Task: Would you restate each line of the data below word for word, without its pictures?

━━━━━ Given material ━━━━━

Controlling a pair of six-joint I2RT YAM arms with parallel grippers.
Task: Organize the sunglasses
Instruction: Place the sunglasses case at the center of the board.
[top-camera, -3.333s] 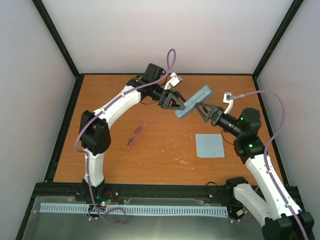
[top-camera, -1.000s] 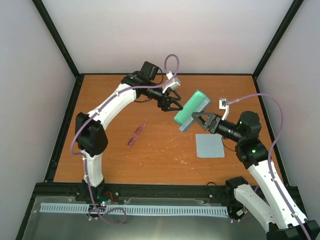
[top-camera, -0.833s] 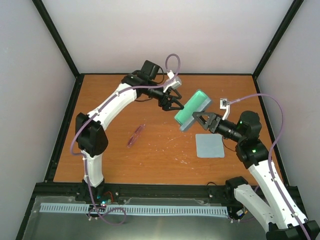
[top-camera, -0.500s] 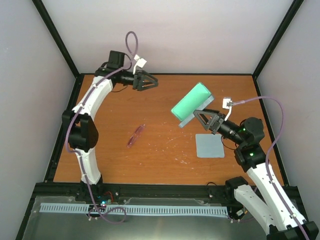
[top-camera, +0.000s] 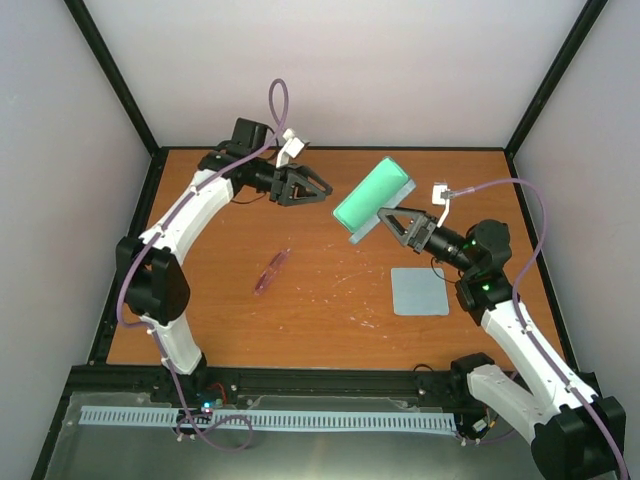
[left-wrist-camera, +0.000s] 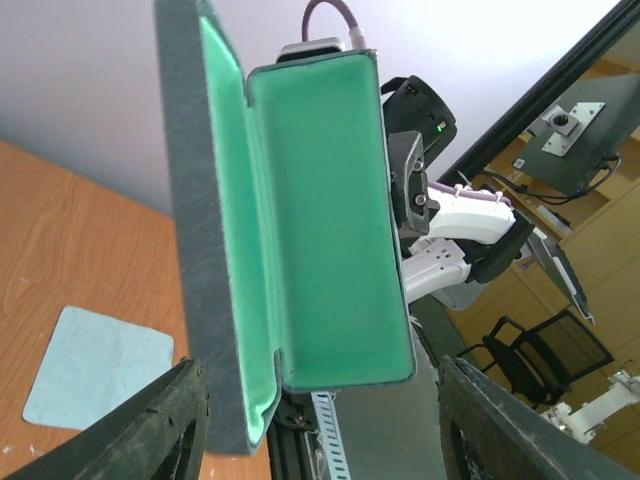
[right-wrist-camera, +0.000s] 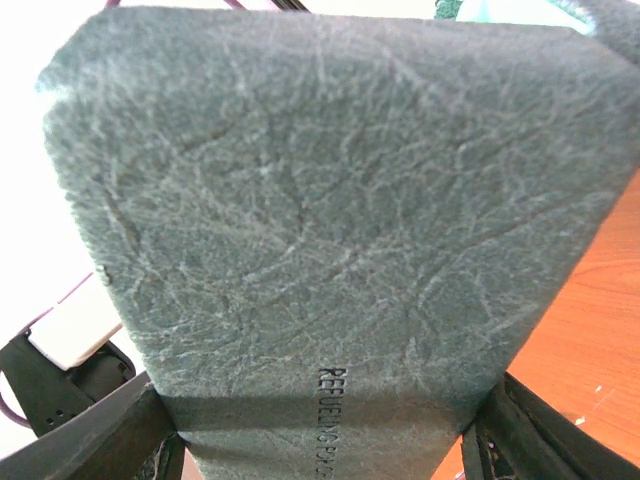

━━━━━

Result:
Controlling a pair of six-joint I2RT YAM arms with parallel grippers.
Task: Organize the sunglasses
Instruction: Place the sunglasses case at the center of the board.
[top-camera, -3.333s] 
[top-camera, -1.000s] 
[top-camera, -0.833s] 
[top-camera, -0.500s] 
[top-camera, +0.000s] 
[left-wrist-camera, +0.000s] 
[right-wrist-camera, +0.000s] 

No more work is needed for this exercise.